Separated at Birth? No, Really: Identical Strangers, by Elyse Schein and Paula Bernstein
One day in 2004, Paula Bernstein, a thirty-five-year-old New York writer, woke up to learn that she had an identical twin whom she'd never met. That same day, Elyse Schein, a thirty-five-year-old filmmaker living in Paris, made the same discovery. Schein and Bernstein suddenly found their most basic assumptions about identity challenged. Their attempts to piece together what happened to them as infants, and for each to become acquainted with her doppelganger in midlife, led to their co-authored book Identical Strangers, an unusual combination of memoir and detective story.
Despite all the Tina Fey/Sarah Palin jokes, there appear to be only a few hundred twins who have ever really been separated at birth. What makes these twins' journey even stranger is that they were divided from each other intentionally, without their adoptive parents' informed consent or knowledge, for a medical research study that was never published.
Schein and Bernstein each tell overlapping versions of what happened, from perspectives that can be surprisingly different. We follow as they attempt to unearth their past, understand the researchers' motivations and, ultimately, see if they can find their shared birth mother. Early on, they learn that their genetic mother had been hospitalized for schizophrenia. Their evolving story raises some interesting and challenging questions about "nature vs. nurture," and how little we still know about mental health.
The book has a depth that goes far beyond the "twins reunited as adults" headline.
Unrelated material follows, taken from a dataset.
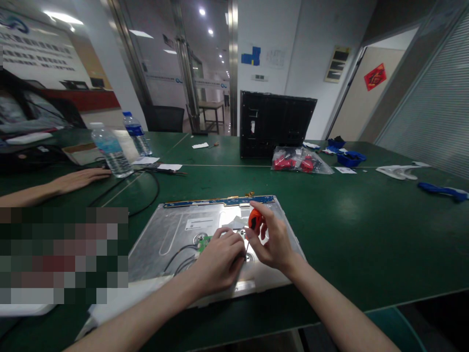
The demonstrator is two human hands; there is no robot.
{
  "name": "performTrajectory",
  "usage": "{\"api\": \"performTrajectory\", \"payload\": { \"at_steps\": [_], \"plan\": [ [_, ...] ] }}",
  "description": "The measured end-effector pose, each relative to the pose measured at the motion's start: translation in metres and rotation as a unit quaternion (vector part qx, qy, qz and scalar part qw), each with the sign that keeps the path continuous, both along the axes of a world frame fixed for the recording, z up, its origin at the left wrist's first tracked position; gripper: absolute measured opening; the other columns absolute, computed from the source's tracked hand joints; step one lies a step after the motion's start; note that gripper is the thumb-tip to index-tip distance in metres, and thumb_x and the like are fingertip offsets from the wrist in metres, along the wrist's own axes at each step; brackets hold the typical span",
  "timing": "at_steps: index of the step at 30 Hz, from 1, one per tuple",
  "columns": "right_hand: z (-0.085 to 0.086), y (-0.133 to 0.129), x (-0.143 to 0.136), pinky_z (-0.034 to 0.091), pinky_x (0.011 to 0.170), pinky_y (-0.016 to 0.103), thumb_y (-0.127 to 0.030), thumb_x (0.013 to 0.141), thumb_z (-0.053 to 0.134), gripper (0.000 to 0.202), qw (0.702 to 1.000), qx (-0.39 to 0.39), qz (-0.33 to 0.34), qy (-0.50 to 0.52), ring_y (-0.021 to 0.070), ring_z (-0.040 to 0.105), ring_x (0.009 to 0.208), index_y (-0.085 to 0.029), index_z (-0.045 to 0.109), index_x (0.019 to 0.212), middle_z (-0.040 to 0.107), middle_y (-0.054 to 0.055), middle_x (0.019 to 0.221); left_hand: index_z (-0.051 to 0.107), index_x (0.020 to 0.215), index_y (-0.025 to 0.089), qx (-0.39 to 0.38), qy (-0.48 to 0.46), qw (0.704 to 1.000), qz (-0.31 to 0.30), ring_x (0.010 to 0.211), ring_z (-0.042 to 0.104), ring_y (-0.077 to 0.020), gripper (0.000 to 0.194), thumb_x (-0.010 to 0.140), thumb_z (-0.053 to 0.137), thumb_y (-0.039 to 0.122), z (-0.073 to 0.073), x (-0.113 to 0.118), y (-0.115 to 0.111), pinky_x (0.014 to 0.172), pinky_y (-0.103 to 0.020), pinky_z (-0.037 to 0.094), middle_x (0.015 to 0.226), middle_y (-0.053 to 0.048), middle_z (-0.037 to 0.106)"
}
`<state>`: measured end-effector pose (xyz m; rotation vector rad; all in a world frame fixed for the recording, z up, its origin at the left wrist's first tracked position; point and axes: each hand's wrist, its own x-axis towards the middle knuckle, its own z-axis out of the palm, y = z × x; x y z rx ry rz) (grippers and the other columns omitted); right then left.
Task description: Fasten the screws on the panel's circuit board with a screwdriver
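A silver metal display panel [172, 230] lies flat on the green table, with a blue circuit strip [208, 202] along its far edge. My right hand [273, 239] grips the orange-and-black handle of a screwdriver [254, 219], whose shaft points down toward the panel. My left hand [223, 256] rests on the panel close to the shaft, fingers curled; what they hold, if anything, is hidden. Beside it a small green circuit board [204, 243] shows in part, with black cables [179, 254] running left from it. A whitish flap [236, 223] sits just beyond my left hand.
A black monitor housing [276, 124] stands at the back, a plastic bag with red parts [302, 161] before it. Two water bottles [112, 149] stand at left, near another person's hand [82, 180]. Blue items [350, 159] and a white curved piece [397, 171] lie at right.
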<state>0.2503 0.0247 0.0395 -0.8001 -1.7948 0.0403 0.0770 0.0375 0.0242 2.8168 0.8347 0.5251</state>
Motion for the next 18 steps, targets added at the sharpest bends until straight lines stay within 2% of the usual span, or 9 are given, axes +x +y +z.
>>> {"api": "performTrajectory", "payload": {
  "at_steps": [4, 7, 13, 18],
  "plan": [
    [-0.0011, -0.0006, 0.0008, 0.047, 0.049, 0.023, -0.017, 0.087, 0.046, 0.054, 1.000, -0.013, 0.014, 0.008, 0.0125, 0.052, 0.059, -0.022, 0.036, 0.139, 0.059, 0.002, 0.083, 0.060, 0.084, 0.019, 0.005, 0.001, 1.000, 0.000, 0.085, 0.056, -0.0213, 0.015, 0.083, 0.047, 0.011, 0.0013, 0.0002, -0.0001, 0.094, -0.044, 0.037, 0.087, -0.005, 0.063],
    [-0.0013, -0.0001, 0.0001, 0.045, 0.047, 0.022, -0.016, 0.087, 0.047, 0.054, 1.000, 0.001, 0.006, 0.009, 0.0113, 0.049, 0.055, -0.020, 0.036, 0.139, 0.058, 0.002, 0.083, 0.060, 0.086, 0.019, 0.004, 0.001, 1.000, -0.003, 0.086, 0.056, -0.0214, 0.014, 0.083, 0.048, 0.012, 0.0005, 0.0001, 0.0004, 0.093, -0.044, 0.037, 0.088, -0.005, 0.064],
    [-0.0027, 0.0034, -0.0007, 0.042, 0.046, 0.021, -0.022, 0.090, 0.055, 0.048, 0.999, 0.029, -0.026, -0.005, 0.0091, 0.045, 0.052, -0.023, 0.038, 0.135, 0.056, -0.001, 0.082, 0.059, 0.084, 0.018, 0.003, 0.003, 1.000, 0.002, 0.089, 0.057, -0.0223, 0.013, 0.083, 0.048, 0.013, -0.0020, 0.0003, 0.0010, 0.093, -0.044, 0.037, 0.090, -0.005, 0.065],
    [-0.0019, 0.0027, -0.0004, 0.041, 0.045, 0.021, -0.024, 0.091, 0.054, 0.046, 1.000, 0.024, -0.014, -0.002, 0.0086, 0.044, 0.052, -0.023, 0.040, 0.135, 0.056, 0.000, 0.084, 0.060, 0.088, 0.018, -0.004, 0.003, 1.000, -0.001, 0.091, 0.058, -0.0228, 0.014, 0.083, 0.048, 0.012, -0.0015, 0.0001, 0.0007, 0.093, -0.044, 0.036, 0.092, -0.006, 0.065]
  ]
}}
Identical Strangers has an unusual emotional honesty, particularly given that it has two co-authors with such a complicated relationship. Bernstein, with a stable marriage and a new daughter, openly acknowledges her initial ambivalence at being "found," and Schein is clearly shocked by that ambivalence. Both freely confess their insecurities about their physical attributes, bouts of depression, how they might be seen by the other, and so on. It is intimate rather than tawdry, and it makes it much more possible to imagine how we might react if we found ourselves in their newly shareable shoes.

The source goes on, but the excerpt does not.